インターネット新聞JanJanに、小林和香子『ガザの八百屋は今日もからっぽ 封鎖と戦火の日々』(めこん、2009年)の書評を寄稿した。
>> 『ガザの八百屋は今日もからっぽ 封鎖と戦火の日々』の感想
イスラエルによるガザの大規模な空爆から半年が過ぎた。民間人を無差別に対象とする大量虐殺だった。ただ、攻撃は何の前ぶれもなく行われたのではなかった。1993年にイスラエルとパレスチナ解放機構との間で結ばれた「オスロ合意」は和平合意のスタートではあったものの、交渉難航の末、ガザ地区はイスラエルに囲い込まれている状況である。さらには、2006年にハマスが政権を握ってから、経済制裁や自由の剥奪がエスカレートしている。すなわち、大量虐殺前より、ガザ地区は「巨大な刑務所」だったのだ。

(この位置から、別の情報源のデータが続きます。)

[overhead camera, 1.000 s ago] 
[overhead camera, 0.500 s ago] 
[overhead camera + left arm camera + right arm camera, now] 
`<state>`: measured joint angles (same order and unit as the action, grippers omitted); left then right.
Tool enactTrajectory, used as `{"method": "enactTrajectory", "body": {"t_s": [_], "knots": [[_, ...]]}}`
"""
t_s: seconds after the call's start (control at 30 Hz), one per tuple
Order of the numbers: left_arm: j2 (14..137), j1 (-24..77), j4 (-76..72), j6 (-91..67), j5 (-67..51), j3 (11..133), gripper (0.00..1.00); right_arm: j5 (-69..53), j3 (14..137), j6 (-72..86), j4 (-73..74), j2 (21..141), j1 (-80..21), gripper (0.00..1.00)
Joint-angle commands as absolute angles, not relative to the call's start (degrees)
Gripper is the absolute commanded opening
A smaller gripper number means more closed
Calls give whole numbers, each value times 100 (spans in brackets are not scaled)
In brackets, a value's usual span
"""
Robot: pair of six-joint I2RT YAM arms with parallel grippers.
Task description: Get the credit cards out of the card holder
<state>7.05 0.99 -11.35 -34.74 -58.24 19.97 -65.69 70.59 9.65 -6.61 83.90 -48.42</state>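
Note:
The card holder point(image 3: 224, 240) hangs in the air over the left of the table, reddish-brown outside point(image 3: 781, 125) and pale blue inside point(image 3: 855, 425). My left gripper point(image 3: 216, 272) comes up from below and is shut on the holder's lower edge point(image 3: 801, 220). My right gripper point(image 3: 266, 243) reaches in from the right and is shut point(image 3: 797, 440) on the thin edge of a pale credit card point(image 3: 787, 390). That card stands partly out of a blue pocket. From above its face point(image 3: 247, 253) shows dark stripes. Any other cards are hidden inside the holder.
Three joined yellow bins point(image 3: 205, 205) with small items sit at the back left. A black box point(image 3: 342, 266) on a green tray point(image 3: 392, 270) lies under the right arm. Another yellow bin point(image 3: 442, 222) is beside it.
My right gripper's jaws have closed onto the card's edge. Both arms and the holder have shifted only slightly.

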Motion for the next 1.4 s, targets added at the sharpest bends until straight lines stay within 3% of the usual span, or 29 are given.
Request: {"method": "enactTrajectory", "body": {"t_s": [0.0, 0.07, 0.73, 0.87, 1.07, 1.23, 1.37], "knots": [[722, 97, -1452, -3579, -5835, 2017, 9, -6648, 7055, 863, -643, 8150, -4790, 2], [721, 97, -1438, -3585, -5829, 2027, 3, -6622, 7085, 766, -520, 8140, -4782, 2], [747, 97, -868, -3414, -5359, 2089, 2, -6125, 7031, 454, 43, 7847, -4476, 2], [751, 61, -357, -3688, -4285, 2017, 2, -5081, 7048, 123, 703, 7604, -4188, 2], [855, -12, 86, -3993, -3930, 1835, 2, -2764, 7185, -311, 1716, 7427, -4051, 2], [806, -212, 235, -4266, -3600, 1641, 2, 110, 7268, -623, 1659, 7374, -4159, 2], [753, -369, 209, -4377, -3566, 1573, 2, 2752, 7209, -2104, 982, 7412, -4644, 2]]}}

本書は、そのようなガザに生活する人びとの様子を生々しく伝えてくれている。燃料や食糧が最低水準に届かず、いのちの危機に晒されている。攻撃に怯える人たちは心に傷を負い、幼稚園児は空爆の様子を絵に描いたりもしている。彼ら、彼女らは、今後いのちを奪われなかったとしても、どのように快復できるのだろうか。

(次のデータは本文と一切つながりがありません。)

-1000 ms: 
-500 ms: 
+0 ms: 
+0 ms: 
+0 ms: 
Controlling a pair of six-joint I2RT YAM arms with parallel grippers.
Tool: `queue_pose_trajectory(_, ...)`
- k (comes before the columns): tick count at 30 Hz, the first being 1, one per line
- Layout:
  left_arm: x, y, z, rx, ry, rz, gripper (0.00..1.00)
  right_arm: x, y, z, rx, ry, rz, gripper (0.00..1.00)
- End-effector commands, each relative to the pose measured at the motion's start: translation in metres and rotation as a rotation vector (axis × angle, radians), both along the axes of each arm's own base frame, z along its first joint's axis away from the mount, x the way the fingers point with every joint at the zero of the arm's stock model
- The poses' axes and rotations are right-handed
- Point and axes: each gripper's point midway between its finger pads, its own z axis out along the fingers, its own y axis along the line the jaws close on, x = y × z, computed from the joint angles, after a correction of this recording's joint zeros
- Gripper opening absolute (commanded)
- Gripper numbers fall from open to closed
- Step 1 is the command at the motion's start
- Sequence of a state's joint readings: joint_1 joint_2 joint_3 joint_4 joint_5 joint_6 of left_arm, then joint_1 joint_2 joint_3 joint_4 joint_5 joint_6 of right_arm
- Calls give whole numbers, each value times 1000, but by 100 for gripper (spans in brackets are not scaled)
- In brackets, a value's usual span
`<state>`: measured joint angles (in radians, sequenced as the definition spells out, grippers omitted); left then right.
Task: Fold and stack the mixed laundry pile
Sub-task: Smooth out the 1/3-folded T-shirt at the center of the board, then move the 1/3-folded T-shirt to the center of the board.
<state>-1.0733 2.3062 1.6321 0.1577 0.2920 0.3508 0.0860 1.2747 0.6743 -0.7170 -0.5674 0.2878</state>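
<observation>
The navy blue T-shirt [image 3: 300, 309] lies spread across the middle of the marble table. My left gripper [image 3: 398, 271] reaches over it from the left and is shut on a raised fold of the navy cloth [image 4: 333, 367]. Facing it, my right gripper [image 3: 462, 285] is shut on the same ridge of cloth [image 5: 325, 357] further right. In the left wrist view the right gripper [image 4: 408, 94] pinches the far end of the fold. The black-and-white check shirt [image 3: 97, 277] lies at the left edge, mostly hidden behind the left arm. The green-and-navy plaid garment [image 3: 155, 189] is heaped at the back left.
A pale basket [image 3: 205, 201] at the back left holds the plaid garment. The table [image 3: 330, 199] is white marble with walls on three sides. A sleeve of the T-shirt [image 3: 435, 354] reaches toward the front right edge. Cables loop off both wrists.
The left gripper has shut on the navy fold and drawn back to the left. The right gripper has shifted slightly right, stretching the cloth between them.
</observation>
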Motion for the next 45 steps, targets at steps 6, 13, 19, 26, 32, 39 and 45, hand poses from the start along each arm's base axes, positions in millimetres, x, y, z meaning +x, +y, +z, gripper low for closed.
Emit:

私たちが想像力を働かせても届きようのない世界に違いない。ひょっとしたら、戦争体験のある方ならば、それを思い出すかもしれない。しかし、日本社会全体を見れば、この進行中の惨劇は、「向こう側の出来事」なのだろう。
ガザ空爆の直後、一部のネット上では、「日本人がイスラエルに反対すべきではない。なぜなら、日本人は自らが加害者になった戦争に関して充分に責任を取っているわけではないからだ」とする議論があった。しかしこれは間違いだ。
もちろん自らの責任は自らが負わなければならない。哲学者の高橋哲哉は、謝罪や金銭保証といった狭い枠にとらわれず、応答(response)する責任のことを責任(responsibility)と表現した。私には、さらには、市民レベルでの応答と共鳴こそに、このような国家によるパワーゲームを解体する力があるのだと思われる。時には、自分が属する国家の過去の罪について、自らとつながっているものとして応答すること。時には、過去のパワーゲームを超えて、市民として発言すること。
そのためには、大きな報道のみではなく、本書のようなナマの声(call)をそれぞれが受け止め、応答(response)に備えなければならない。「読んでも世界は変わらない」ではない。私たちには政治参加の機会も、声をあげる機会もある。そして日本の政治は、米国との関係や国際交渉を通じて、ガザと地続きなのである。